Work order
Exclude the pictures, then copy word for word the lines running from the beginning of the records through the line with "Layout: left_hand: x".

Source records

---------------

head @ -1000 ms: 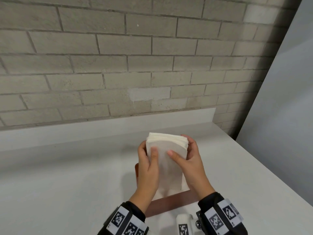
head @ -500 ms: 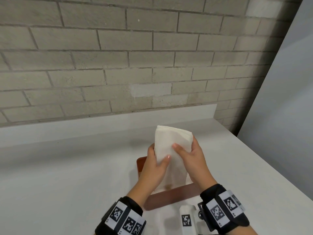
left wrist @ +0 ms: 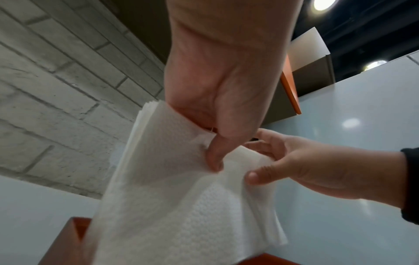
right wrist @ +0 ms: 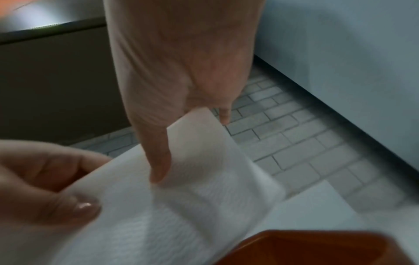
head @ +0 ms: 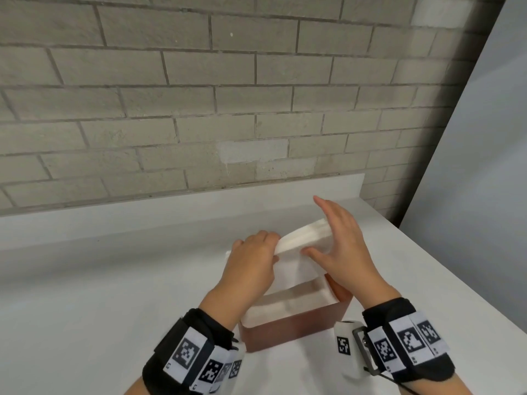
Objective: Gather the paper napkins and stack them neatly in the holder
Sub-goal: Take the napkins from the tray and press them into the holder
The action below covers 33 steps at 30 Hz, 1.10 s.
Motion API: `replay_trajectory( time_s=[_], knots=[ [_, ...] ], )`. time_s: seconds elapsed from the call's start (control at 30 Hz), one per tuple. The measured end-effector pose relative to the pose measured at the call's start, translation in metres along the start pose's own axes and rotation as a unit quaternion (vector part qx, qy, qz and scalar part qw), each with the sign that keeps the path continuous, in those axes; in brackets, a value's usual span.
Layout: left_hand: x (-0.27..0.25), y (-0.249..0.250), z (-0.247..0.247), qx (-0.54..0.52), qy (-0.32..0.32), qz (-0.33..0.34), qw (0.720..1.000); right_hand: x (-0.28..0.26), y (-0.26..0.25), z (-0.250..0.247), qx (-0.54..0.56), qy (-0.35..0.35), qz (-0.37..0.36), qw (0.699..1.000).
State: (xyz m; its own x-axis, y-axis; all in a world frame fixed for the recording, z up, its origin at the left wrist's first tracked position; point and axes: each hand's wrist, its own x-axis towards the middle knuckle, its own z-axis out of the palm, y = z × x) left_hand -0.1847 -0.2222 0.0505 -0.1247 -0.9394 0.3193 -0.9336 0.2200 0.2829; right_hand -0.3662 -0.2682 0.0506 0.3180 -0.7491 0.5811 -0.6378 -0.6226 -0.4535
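Nearest me, wrist straps (head: 196, 354) with black-and-white markers sit on both forearms. Just past them the brown holder (head: 296, 329) stands on the white table (head: 85, 295), open top, white napkin paper already lying inside. Above it I have the napkin stack (head: 302, 238) held upright, lower end dipping into the holder. My left hand (head: 251, 260) grips the stack's left edge, fingers curled over the top, thumb pinching into the paper in the left wrist view (left wrist: 213, 157). My right hand (head: 339, 246) is mostly open: fingers straight and spread against the stack's right side, thumb laid flat on the near face; the right wrist view is blurry. Farthest: table backsplash, then grey brick wall (head: 199, 109), pale panel (head: 484, 166) at right.
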Motion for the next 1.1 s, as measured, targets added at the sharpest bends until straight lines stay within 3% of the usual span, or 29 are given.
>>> replay_trajectory(
  time_s=[0.1, 0.17, 0.33, 0.4, 0.63, 0.73, 0.83, 0.87, 0.93, 1.03, 1.1],
  knots=[
    [0.002, 0.002, 0.003, 0.066, -0.029, 0.019, 0.997, -0.003, 0.005, 0.006, -0.133, -0.062, -0.064, 0.987],
    [0.002, 0.003, 0.006, 0.092, -0.043, 0.025, 0.995, -0.005, 0.008, 0.013, -0.165, -0.096, -0.081, 0.978],
    [-0.004, 0.0, 0.021, 0.125, -0.115, -0.017, 0.985, -0.012, 0.01, 0.022, -0.211, -0.264, 0.021, 0.941],
    [-0.007, -0.005, 0.027, 0.151, -0.146, -0.042, 0.977, -0.015, 0.012, 0.025, -0.219, -0.296, 0.032, 0.929],
    [-0.006, -0.012, 0.033, 0.201, -0.142, -0.037, 0.969, -0.013, -0.003, 0.038, -0.222, -0.274, -0.025, 0.935],
    [-0.003, -0.009, 0.025, 0.193, -0.093, -0.023, 0.976, -0.012, -0.012, 0.049, -0.203, -0.237, -0.043, 0.949],
    [-0.004, -0.014, 0.015, 0.079, 0.078, -0.041, 0.993, -0.009, -0.012, 0.04, -0.1, -0.178, 0.036, 0.978],
    [-0.006, -0.016, 0.012, 0.008, 0.155, -0.062, 0.986, -0.008, -0.011, 0.033, -0.044, -0.155, 0.081, 0.984],
    [-0.01, -0.019, 0.006, -0.171, 0.254, -0.13, 0.943, -0.006, -0.008, 0.021, 0.086, -0.115, 0.163, 0.976],
    [-0.01, -0.012, 0.007, -0.399, 0.237, -0.224, 0.857, -0.007, -0.011, 0.01, 0.249, -0.068, 0.211, 0.943],
    [-0.008, -0.003, 0.014, -0.486, 0.207, -0.233, 0.817, -0.011, -0.013, 0.01, 0.337, -0.051, 0.225, 0.913]
  ],
)
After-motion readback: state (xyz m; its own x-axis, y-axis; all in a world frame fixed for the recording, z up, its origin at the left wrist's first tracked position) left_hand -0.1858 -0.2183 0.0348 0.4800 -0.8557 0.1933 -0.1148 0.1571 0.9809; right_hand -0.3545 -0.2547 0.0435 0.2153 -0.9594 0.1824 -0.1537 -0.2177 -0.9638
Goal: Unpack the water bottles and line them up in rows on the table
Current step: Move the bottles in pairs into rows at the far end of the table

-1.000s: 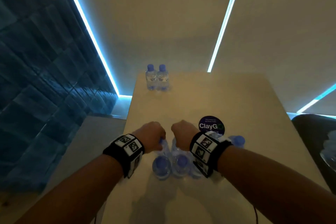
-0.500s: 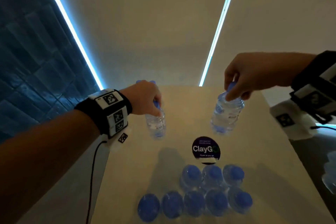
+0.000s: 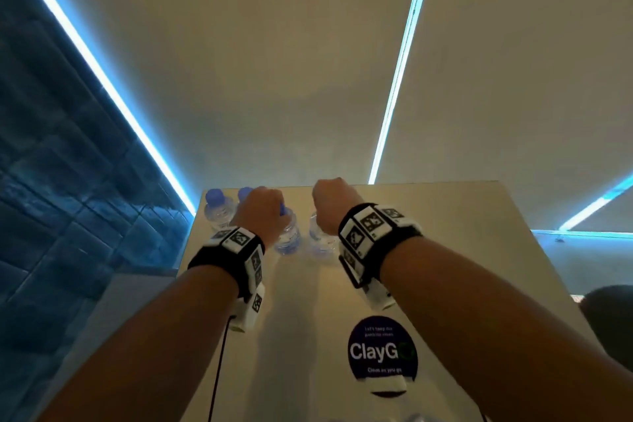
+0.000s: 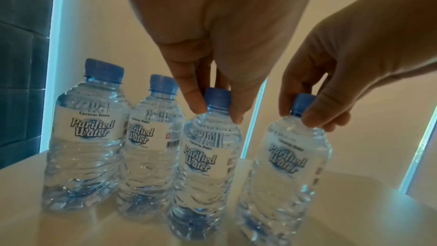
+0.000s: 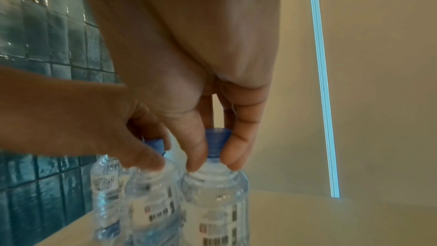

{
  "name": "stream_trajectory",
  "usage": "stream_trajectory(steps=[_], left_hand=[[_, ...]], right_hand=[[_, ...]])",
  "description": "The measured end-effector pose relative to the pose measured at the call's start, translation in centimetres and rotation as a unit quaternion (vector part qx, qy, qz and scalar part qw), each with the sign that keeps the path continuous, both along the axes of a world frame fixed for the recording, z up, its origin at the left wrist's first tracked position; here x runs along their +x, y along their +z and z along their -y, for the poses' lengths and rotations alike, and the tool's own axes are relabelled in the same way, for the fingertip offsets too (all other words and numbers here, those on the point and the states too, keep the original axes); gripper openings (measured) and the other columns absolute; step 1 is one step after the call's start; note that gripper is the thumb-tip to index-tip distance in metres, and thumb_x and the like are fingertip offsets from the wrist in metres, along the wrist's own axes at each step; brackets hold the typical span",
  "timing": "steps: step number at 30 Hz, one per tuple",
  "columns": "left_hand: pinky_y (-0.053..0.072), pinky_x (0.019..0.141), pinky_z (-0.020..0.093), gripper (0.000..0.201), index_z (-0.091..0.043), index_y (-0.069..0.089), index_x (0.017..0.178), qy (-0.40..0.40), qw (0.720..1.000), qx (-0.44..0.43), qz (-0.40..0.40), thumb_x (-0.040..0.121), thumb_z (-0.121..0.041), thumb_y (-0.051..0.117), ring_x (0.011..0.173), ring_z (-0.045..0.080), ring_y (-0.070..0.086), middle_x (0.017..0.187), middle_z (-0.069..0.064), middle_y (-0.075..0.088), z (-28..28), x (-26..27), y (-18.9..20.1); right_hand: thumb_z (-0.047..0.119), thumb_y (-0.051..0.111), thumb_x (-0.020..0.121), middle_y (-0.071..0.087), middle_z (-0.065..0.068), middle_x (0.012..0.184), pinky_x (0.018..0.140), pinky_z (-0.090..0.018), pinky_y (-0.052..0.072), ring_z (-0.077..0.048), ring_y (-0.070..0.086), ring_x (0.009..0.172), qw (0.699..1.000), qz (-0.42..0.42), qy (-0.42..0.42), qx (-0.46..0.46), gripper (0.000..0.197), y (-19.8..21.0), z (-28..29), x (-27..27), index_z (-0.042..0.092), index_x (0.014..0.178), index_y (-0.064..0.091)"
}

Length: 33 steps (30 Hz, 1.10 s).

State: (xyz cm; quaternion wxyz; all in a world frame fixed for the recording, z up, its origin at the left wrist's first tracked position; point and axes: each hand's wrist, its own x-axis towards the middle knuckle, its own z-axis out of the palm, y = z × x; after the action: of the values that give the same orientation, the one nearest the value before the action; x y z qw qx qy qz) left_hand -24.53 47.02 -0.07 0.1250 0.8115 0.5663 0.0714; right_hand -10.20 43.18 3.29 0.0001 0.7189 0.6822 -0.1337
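Two clear water bottles with blue caps (image 4: 87,137) (image 4: 151,147) stand side by side at the far left end of the beige table (image 3: 479,250). To their right my left hand (image 4: 216,111) pinches the cap of a third bottle (image 4: 205,166). My right hand (image 5: 211,156) pinches the cap of a fourth bottle (image 5: 212,203), which leans slightly, to the right of the third. Both held bottles hang low in line with the standing pair; whether their bases touch the table I cannot tell. In the head view both hands (image 3: 262,212) (image 3: 329,205) hide the caps.
A round dark ClayGo sticker (image 3: 382,349) lies on the table nearer to me. A blue tiled wall (image 3: 51,181) runs along the left side. A dark seat (image 3: 609,315) stands off the table's right edge. Bare tabletop stretches to the right of the bottles.
Both hands carried their bottles from mid-air over the table's middle to the far end and lowered them beside the two standing bottles. The bottle pack has dropped out of the head view.
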Motion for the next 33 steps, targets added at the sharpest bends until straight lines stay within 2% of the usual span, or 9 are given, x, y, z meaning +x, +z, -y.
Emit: stream_trajectory(steps=[5,9,14,18,24,28,29,31,33], left_hand=[[0.041,0.068,0.031,0.02,-0.008,0.068,0.089,0.001,0.998,0.036,0.043,0.081,-0.026,0.069,0.079,0.027,0.06,0.086,0.01,0.062,-1.4,-0.2,-1.2],[0.043,0.072,0.033,0.021,-0.01,0.066,0.09,0.007,0.996,0.051,0.078,0.079,-0.026,0.072,0.081,0.027,0.06,0.087,0.009,0.063,-1.8,-0.2,-1.9],[0.049,0.083,0.039,0.035,-0.008,0.065,0.106,-0.006,0.994,0.06,0.09,0.08,-0.03,0.073,0.092,0.029,0.063,0.098,0.011,0.068,-2.2,-0.6,-2.0],[0.049,0.08,0.039,0.035,-0.008,0.066,0.105,-0.02,0.992,0.06,0.105,0.077,-0.027,0.076,0.09,0.03,0.063,0.097,0.012,0.069,-1.6,-1.4,-1.3],[0.05,0.085,0.041,0.035,-0.008,0.067,0.109,-0.034,0.991,0.076,0.106,0.082,-0.031,0.064,0.095,0.031,0.065,0.103,0.013,0.071,-0.9,-2.7,0.4],[0.045,0.088,0.039,0.029,-0.009,0.069,0.102,-0.134,0.989,0.049,0.036,0.083,-0.031,0.069,0.091,0.031,0.066,0.098,0.013,0.071,3.3,-4.7,3.6],[0.046,0.087,0.039,0.029,-0.011,0.07,0.101,-0.164,0.986,0.033,0.016,0.084,-0.034,0.069,0.086,0.028,0.064,0.096,0.01,0.072,5.1,-5.4,4.7],[0.046,0.08,0.03,0.031,-0.016,0.072,0.101,-0.228,0.974,0.001,-0.011,0.084,-0.041,0.069,0.073,0.013,0.058,0.094,0.002,0.072,8.1,-6.7,6.3],[0.047,0.077,0.025,0.038,-0.022,0.071,0.103,-0.297,0.953,-0.047,-0.036,0.082,-0.053,0.065,0.067,0.003,0.053,0.092,-0.006,0.071,11.5,-6.9,6.9]], right_hand=[[0.014,0.066,0.083,0.068,-0.012,0.093,0.075,-0.036,0.057,-0.027,0.066,0.084,0.998,-0.04,-0.001,0.05,0.013,-2.9,-2.0,0.3,0.007,0.093,0.064],[0.011,0.066,0.083,0.065,-0.013,0.094,0.074,-0.034,0.053,-0.028,0.064,0.085,0.997,-0.041,0.014,0.071,0.012,-3.1,-2.5,0.2,0.007,0.093,0.061],[0.007,0.063,0.082,0.063,-0.012,0.094,0.072,-0.035,0.052,-0.029,0.062,0.083,0.995,-0.053,0.011,0.083,0.011,-3.5,-2.6,0.5,0.007,0.093,0.061],[0.01,0.067,0.081,0.065,-0.012,0.096,0.074,-0.033,0.048,-0.028,0.062,0.087,0.994,-0.047,0.02,0.096,0.014,-3.4,-2.7,0.6,0.008,0.095,0.064],[0.013,0.069,0.078,0.066,-0.012,0.1,0.077,-0.033,0.047,-0.03,0.062,0.092,0.995,-0.046,0.02,0.091,0.024,-4.1,-3.2,1.0,0.01,0.102,0.064],[0.034,0.072,0.076,0.054,-0.026,0.119,0.091,-0.046,0.048,-0.045,0.056,0.106,0.996,-0.019,0.038,0.08,0.065,-1.6,-0.5,1.2,0.007,0.129,0.046],[0.038,0.07,0.076,0.051,-0.027,0.12,0.091,-0.049,0.048,-0.046,0.056,0.106,0.995,-0.008,0.055,0.088,0.068,-0.4,1.0,0.9,0.007,0.13,0.043],[0.039,0.068,0.08,0.057,-0.023,0.115,0.089,-0.046,0.047,-0.041,0.057,0.102,0.991,0.011,0.099,0.088,0.056,1.8,4.5,0.5,0.01,0.124,0.049],[0.043,0.067,0.082,0.064,-0.011,0.108,0.084,-0.038,0.045,-0.031,0.058,0.097,0.987,0.053,0.151,0.012,0.045,3.8,9.4,0.6,0.017,0.118,0.056]])
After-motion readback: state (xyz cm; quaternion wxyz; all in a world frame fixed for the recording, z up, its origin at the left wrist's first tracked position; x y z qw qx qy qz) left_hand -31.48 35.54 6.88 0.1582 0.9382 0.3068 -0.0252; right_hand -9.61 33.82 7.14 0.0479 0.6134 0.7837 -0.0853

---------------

Answer space
head @ -1000 ms: 
head @ -500 ms: 
left wrist @ +0 ms: 
right wrist @ +0 ms: 
head @ +0 ms: 
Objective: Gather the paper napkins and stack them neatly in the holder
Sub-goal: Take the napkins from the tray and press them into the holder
The action below covers 33 steps at 30 Hz, 1.10 s.
Motion API: `replay_trajectory( time_s=[_], knots=[ [_, ...] ], )`. time_s: seconds elapsed from the call's start (control at 30 Hz), one per tuple. The measured end-effector pose relative to the pose measured at the call's start, translation in metres along the start pose's own axes and rotation as a unit quaternion (vector part qx, qy, qz and scalar part qw), each with the sign that keeps the path continuous, in those axes; in brackets, a value's usual span.
Layout: left_hand: x (-0.27..0.25), y (-0.249..0.250), z (-0.247..0.247), qx (-0.54..0.52), qy (-0.32..0.32), qz (-0.33..0.34), qw (0.720..1.000); right_hand: x (-0.28..0.26), y (-0.26..0.25), z (-0.250..0.247), qx (-0.54..0.56), qy (-0.35..0.35), qz (-0.37..0.36), qw (0.699..1.000).

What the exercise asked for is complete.